Hi,
Carl-Daniel Hailfinger schrieb:
> Carl-Daniel Hailfinger schrieb:
>
>>Carl-Daniel Hailfinger schrieb:
>>
>>
>>>after sending 259 GB and receiving 25 GB over my SysKonnect SK-9E21
>>>card (sky2 says it is a "Yukon-EC (0xb6) rev 1"), the card appears
>>>dead. Machine is an Athlon64 3200+ on an Asus A8N-SLI Deluxe board.
>>
>>I have now added a hard reset routine to the tx timeout
>>path and hope it won't kill my machine.
>
>
> Apologies for mangled whitespace, this is just a rough cut'n'paste.
> --- linux-2.6.15/drivers/net/sky2.c.orig 2006-01-21 16:00:15.000000000
> +0100
> +++ linux-2.6.15/drivers/net/sky2.c 2006-01-21 14:08:28.000000000 +0100
> @@ -1565,6 +1565,7 @@ static int sky2_autoneg_done(struct sky2
> return 0;
> }
>
> +static int sky2_reset(struct sky2_hw *hw);
> /*
> * Interrupt from PHY are handled outside of interrupt context
> * because accessing phy registers requires spin wait which might
> @@ -1639,6 +1640,7 @@ static void sky2_tx_timeout(struct net_d
> if (netif_msg_timer(sky2))
> printk(KERN_ERR PFX "%s: tx timeout\n", dev->name);
>
> + if (0) {
> sky2_write32(hw, Q_ADDR(txq, Q_CSR), BMU_STOP);
> sky2_write32(hw, Y2_QADDR(txq, PREF_UNIT_CTRL), PREF_UNIT_RST_SET);
>
> @@ -1646,6 +1648,12 @@ static void sky2_tx_timeout(struct net_d
>
> sky2_qset(hw, txq);
> sky2_prefetch_init(hw, txq, sky2->tx_le_map, TX_RING_SIZE - 1);
> + } else {
> + printk(KERN_ERR PFX "%s: recovering the HARD way...\n", dev->name);
> + sky2_down(dev);
> + sky2_reset(hw);
> + sky2_up(dev);
> + }
> }
>
>
> And everytime the kernel throws this message, I run the following
> script:
>
> #!/bin/bash
> deadinterface=`dmesg|grep HARD|tail -1|sed "s/.*sky2 //;s/:.*//"`
> ip l s $deadinterface down
> ip l s $deadinterface up
>
> After that, everything continues to work until the next tx timeout
> happens, and then the script again saves the day.
>
> More results about the circumstances of this bug: It seems that
> it will only trigger under LOW load.
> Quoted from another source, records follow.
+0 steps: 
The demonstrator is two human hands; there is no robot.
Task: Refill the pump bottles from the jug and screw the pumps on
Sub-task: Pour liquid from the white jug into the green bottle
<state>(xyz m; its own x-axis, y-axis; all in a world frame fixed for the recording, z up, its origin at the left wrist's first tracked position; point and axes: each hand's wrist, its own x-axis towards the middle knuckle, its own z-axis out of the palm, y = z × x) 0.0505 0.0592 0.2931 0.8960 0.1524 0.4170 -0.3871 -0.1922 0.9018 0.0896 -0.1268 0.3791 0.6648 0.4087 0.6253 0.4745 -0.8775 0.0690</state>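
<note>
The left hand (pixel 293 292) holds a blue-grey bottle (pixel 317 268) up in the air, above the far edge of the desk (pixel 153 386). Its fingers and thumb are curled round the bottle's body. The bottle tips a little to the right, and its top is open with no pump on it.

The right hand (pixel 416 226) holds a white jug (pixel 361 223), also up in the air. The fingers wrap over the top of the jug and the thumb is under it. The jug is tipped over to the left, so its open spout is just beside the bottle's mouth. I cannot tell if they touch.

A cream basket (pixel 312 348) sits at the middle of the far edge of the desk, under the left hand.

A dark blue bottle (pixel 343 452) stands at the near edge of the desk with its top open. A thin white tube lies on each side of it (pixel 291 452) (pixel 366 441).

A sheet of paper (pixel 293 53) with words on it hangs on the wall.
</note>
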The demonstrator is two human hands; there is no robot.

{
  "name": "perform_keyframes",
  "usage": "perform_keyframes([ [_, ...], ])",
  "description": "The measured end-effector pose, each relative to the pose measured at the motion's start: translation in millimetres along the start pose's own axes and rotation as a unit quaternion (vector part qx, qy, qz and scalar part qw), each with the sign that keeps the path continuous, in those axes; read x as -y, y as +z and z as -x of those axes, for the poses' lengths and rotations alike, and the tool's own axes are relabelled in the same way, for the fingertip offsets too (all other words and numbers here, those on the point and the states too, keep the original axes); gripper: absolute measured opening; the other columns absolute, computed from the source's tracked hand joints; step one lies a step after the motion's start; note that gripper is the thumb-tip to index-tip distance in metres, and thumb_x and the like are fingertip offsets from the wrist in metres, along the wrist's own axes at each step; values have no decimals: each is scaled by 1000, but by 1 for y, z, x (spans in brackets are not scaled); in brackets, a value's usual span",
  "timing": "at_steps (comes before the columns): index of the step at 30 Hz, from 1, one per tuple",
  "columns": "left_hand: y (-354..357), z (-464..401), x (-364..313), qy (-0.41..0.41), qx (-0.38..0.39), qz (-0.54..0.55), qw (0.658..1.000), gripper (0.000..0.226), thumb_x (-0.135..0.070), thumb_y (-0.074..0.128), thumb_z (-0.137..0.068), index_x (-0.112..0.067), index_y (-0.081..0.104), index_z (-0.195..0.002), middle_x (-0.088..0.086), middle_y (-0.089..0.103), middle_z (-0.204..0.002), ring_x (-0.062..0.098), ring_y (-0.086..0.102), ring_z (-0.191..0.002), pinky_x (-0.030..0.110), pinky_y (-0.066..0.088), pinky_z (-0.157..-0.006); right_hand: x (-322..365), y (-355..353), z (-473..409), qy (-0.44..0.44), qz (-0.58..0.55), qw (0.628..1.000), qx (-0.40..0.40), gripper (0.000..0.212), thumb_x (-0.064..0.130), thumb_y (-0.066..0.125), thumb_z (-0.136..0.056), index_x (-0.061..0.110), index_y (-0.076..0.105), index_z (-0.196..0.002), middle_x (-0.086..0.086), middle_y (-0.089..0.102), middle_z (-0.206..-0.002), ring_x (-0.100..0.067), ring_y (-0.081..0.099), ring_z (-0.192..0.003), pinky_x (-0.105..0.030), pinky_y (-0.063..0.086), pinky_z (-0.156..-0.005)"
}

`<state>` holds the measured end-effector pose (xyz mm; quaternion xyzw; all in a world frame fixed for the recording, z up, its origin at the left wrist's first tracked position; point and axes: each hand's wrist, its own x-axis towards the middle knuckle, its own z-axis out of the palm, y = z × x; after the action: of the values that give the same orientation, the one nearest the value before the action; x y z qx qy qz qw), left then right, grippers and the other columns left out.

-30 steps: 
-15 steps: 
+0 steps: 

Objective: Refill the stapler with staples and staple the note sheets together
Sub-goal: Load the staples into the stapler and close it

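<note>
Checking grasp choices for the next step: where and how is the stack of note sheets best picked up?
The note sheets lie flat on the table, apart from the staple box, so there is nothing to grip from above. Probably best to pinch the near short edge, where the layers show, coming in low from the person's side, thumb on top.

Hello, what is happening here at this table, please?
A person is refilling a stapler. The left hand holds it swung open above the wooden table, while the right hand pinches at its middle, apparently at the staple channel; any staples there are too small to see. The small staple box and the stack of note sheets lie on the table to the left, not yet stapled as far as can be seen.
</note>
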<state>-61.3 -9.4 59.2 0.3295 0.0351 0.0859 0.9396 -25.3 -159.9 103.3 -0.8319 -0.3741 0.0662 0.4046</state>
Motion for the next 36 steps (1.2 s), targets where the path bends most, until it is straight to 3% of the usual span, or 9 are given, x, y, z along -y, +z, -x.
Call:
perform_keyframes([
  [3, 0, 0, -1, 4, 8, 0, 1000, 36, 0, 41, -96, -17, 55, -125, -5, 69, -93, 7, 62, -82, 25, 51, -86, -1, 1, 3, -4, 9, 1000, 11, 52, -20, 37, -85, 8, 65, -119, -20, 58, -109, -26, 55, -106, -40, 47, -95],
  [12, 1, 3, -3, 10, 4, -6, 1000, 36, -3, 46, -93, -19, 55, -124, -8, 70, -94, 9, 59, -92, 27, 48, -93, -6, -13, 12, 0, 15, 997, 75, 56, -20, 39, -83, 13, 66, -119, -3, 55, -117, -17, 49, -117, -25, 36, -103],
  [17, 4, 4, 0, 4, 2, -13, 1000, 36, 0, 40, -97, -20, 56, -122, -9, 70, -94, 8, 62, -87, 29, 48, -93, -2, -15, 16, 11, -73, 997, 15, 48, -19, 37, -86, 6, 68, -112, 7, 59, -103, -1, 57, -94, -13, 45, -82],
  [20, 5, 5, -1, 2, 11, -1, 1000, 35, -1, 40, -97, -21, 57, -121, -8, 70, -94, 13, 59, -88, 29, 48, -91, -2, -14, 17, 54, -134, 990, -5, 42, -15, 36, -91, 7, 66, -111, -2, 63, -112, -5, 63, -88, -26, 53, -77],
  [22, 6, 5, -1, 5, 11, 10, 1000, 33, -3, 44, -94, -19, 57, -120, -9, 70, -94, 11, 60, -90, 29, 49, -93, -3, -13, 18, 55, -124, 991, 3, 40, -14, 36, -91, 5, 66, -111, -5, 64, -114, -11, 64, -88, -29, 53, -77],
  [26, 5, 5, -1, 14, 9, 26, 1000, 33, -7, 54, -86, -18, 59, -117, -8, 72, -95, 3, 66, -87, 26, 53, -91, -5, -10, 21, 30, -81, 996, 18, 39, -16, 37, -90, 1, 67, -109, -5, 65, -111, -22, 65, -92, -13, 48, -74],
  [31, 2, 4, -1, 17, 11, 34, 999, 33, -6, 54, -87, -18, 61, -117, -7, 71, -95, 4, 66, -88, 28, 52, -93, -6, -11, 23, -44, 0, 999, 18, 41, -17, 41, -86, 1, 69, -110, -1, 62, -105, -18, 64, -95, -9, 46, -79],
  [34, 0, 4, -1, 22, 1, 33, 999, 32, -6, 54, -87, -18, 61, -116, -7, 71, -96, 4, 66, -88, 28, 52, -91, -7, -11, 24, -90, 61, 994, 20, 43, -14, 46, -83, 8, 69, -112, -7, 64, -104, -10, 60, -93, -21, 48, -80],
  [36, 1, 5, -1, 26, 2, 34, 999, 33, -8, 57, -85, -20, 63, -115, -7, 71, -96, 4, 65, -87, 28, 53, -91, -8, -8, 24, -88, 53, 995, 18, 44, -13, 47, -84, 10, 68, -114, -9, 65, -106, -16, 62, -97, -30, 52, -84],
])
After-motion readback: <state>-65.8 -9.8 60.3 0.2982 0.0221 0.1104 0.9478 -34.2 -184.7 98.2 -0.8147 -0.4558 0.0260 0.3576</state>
As long as I keep the interface
> busy, it will have no problems at all.
OK, more info about the circumstances of the bug.
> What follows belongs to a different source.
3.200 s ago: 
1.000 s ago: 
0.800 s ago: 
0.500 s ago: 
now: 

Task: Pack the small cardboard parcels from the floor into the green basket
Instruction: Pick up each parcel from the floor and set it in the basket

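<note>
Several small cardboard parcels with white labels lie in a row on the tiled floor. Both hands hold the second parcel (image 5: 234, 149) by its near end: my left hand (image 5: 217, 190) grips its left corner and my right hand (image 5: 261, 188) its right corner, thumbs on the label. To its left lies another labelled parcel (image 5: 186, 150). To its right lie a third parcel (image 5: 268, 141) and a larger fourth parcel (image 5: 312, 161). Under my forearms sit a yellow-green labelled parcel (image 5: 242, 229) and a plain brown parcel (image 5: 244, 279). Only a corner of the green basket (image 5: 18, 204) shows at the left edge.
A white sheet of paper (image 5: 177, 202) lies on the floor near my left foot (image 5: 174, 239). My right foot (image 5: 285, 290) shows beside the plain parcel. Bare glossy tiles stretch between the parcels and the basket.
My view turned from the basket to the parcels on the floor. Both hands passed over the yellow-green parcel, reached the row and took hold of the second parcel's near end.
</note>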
- happens with sky2 0.11 and 0.13
- with low load (<100 kB/s) it triggers after 12 hours and then
approx. every 50 minutes
- with medium load (100-1200 kB/s) it triggers after 30 minutes
and then approx. every 70 minutes
- with high RX load (9-12 MB/s) it triggers every 8 hours
- with high TX load (9-12 MB/s) I can't get it to trigger
- with stock tx_timeout handler, it will stay dead and no interrupts
are received from the nic once it hangs
- simply taking the interface down and up again doesn't help
- with my modified tx_timeout handler, taking the interface down and
up again after the timeout helps
- with stock tx_timeout handler, I have to unload and reload the
module to fix up the card
- general pattern seems to be medium interrupt load -> instability
- ah yes, and this is a production machine at a slightly remote
location. Silly me.
If you want me to test any patch, tell me. It can only get better.
Regards,
Carl-Daniel
--
http://www.hailfinger.org/
-
To unsubscribe from this list: send the line "unsubscribe netdev" in
the body of a message to [EMAIL PROTECTED]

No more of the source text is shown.